**Activity:**
When a line in the material contains the word "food", copy it.

* * * * * * *

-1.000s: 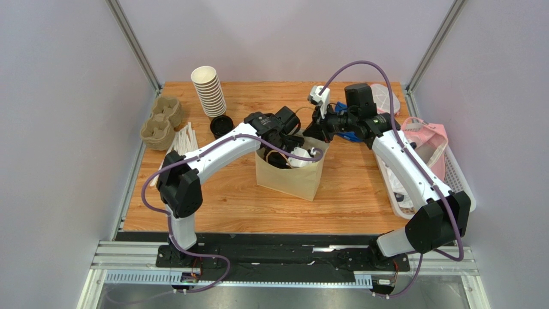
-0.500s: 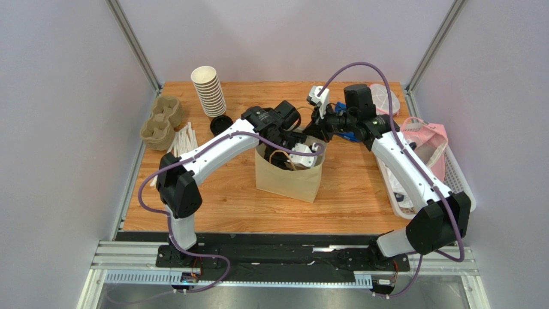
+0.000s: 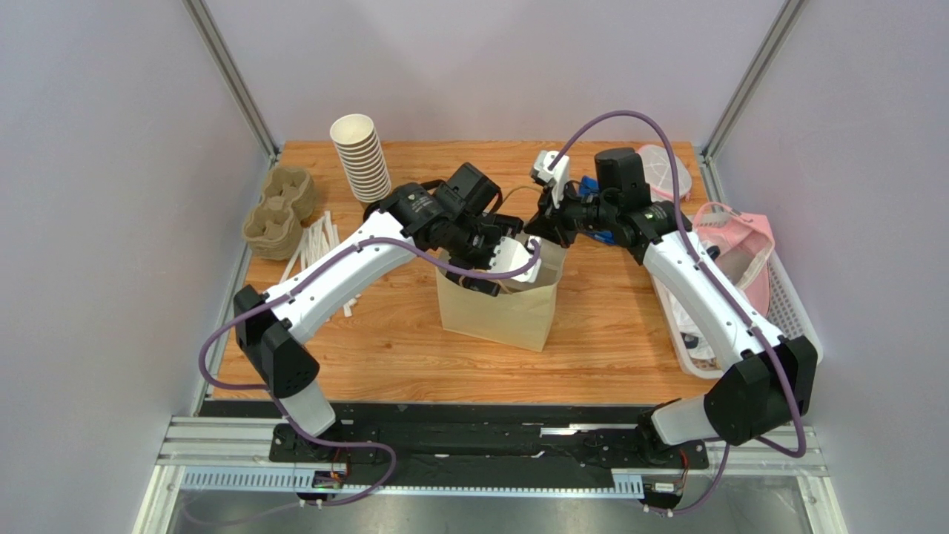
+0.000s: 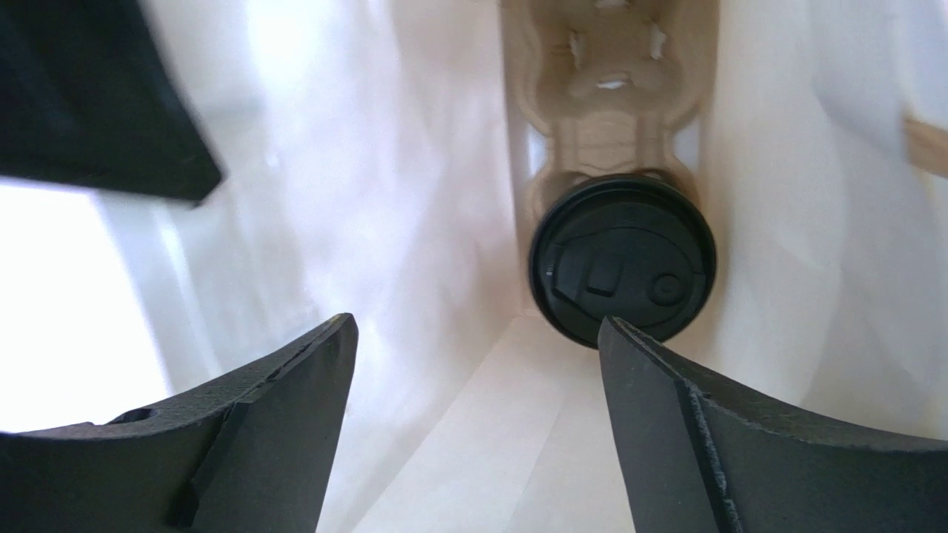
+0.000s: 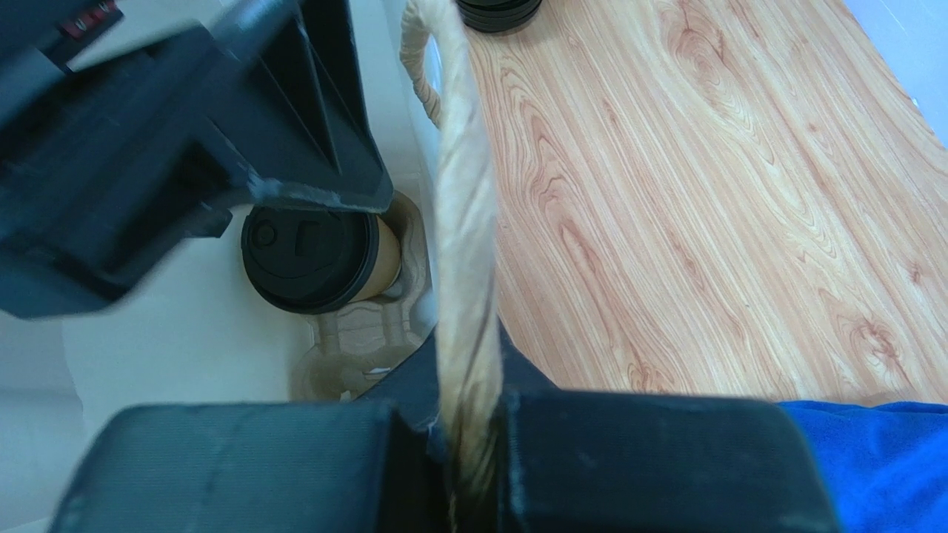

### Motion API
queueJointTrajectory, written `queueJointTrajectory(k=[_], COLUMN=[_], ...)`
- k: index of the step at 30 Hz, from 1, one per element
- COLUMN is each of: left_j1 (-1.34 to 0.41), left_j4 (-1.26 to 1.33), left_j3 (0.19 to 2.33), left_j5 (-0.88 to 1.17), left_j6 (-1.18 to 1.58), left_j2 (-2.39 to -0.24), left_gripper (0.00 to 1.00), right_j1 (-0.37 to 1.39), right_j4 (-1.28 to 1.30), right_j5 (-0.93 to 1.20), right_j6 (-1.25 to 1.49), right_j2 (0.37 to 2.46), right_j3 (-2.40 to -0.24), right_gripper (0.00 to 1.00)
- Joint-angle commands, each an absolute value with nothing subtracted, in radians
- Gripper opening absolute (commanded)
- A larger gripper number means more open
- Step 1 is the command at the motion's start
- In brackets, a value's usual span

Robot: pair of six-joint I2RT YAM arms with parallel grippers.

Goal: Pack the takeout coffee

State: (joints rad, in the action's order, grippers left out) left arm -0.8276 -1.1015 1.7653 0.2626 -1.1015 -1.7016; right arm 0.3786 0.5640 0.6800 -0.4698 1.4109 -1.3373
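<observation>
Left end effector (image 4: 476, 333), spread wide, hangs above the takeout coffee (image 4: 621, 261), upright and lid-up in a pulp carrier (image 4: 606, 100) inside a paper bag (image 3: 501, 312) on the grey-walled wooden worktop (image 3: 613, 323); right end effector (image 5: 467, 428) pinches the bag's handle (image 5: 465, 222).

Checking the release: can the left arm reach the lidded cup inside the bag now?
Probably yes. The left gripper hangs in the paper bag, jaws open, the lidded cup just ahead, nothing between. The right gripper pinches the handle.

Stacked lidless cups (image 3: 360, 156) stand near pulp cup carriers (image 3: 279, 211) on the wooden table (image 3: 613, 334).
</observation>
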Motion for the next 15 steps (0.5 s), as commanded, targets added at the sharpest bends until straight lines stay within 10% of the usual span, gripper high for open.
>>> queueJointTrajectory(k=[1,15], left_j1=[-0.831,-0.805], left_j4=[-1.017,-0.775], left_j3=[1.732,1.698], left_j5=[0.305,0.221], left_j6=[-1.071,-0.835], left_j2=[-1.623,-1.516], left_gripper=[0.87,0.8], right_j1=[0.383,0.396], right_j4=[0.549,0.538], right_j5=[0.655,0.686], right_j6=[-0.5,-0.549], right_j2=[1.374,1.328], right_j3=[-1.321,-1.298], right_gripper=[0.0,0.0])
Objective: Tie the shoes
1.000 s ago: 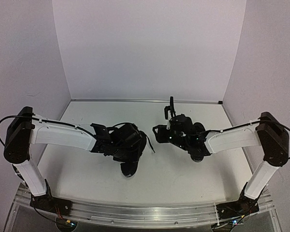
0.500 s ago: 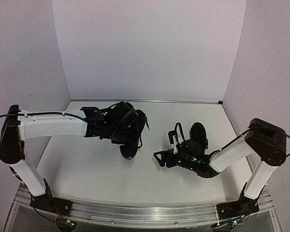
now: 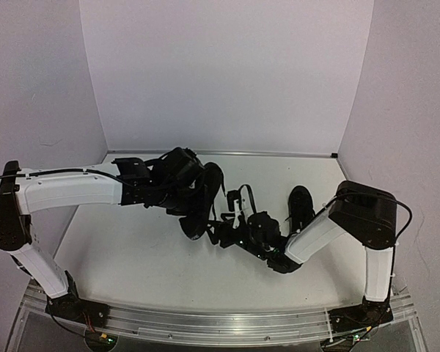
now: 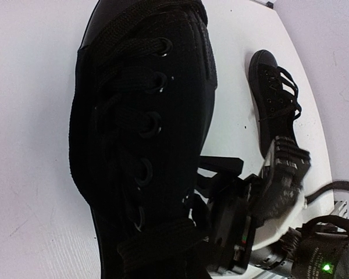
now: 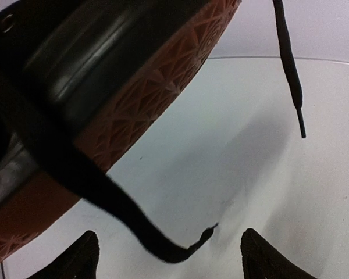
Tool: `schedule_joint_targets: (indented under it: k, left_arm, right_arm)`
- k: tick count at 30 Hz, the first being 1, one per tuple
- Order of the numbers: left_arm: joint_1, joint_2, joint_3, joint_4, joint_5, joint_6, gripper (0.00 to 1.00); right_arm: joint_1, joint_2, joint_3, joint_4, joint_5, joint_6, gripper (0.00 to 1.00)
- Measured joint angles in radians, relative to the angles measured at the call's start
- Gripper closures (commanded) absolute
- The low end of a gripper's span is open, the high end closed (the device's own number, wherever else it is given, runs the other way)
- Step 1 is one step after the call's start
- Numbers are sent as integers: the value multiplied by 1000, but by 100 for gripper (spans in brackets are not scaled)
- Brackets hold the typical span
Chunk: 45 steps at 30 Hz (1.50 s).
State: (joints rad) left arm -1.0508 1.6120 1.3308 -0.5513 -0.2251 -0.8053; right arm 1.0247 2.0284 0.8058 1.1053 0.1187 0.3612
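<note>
Right wrist: lace (image 5: 134, 226) between spread fingers (image 5: 81, 256)

We see a white table (image 3: 132, 260) boxed in by pale lilac walls (image 3: 227, 73) at the back and on both sides. A metal rail (image 3: 220, 324) runs along its near edge. A small dark mark (image 3: 332, 155), perhaps a screw, sits at its back right corner.
</note>
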Motion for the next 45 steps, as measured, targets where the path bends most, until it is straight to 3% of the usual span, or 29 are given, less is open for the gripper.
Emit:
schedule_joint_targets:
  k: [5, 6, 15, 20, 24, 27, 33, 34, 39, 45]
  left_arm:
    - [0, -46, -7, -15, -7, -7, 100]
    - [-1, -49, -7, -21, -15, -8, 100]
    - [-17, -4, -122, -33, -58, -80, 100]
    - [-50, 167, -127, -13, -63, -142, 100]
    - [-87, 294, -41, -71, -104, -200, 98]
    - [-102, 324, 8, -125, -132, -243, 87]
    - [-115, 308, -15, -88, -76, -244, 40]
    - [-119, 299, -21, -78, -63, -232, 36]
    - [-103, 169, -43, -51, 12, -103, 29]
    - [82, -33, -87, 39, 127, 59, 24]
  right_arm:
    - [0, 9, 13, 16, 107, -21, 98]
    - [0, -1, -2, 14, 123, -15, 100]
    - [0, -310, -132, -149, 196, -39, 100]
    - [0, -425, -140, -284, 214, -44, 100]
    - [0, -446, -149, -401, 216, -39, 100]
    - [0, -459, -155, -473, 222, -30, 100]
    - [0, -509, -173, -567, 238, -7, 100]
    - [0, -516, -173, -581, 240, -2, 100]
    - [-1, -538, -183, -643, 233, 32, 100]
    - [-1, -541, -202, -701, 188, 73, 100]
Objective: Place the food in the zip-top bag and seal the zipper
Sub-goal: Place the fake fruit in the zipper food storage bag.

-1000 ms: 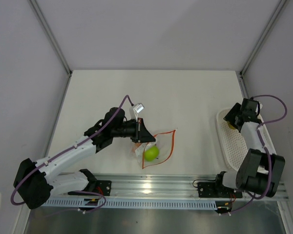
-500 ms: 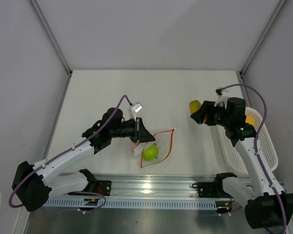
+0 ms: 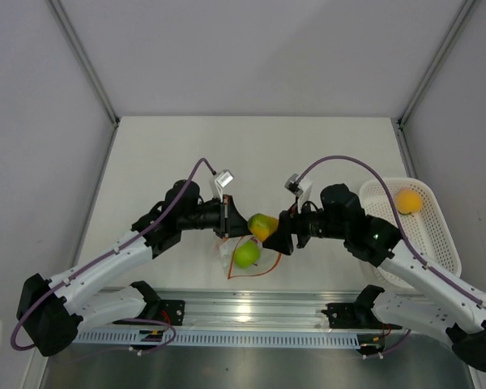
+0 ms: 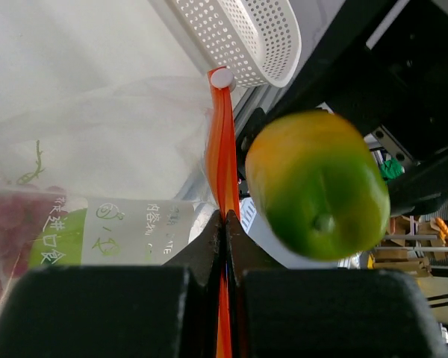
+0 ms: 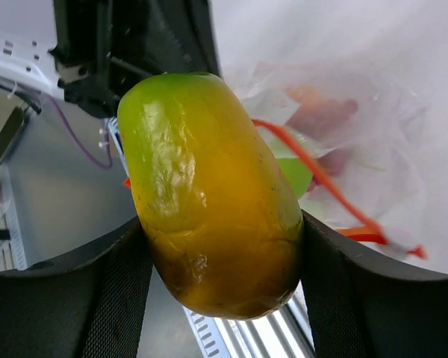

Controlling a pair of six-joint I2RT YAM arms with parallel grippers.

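Zip-top bag point(image 4: 97, 142) is pinched at its zipper point(image 4: 222, 149) by the clenched left gripper point(image 4: 225, 224), while the right gripper point(image 5: 220, 253) grasps a green-yellow fruit point(image 5: 201, 186) just right of it.

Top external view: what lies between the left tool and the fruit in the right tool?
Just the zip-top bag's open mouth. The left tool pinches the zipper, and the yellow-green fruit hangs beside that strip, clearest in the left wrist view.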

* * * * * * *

**Exercise result:**
Objective: Place the food in the zip-top bag and seal the zipper
Sub-goal: Place the fake fruit in the zipper food storage bag.

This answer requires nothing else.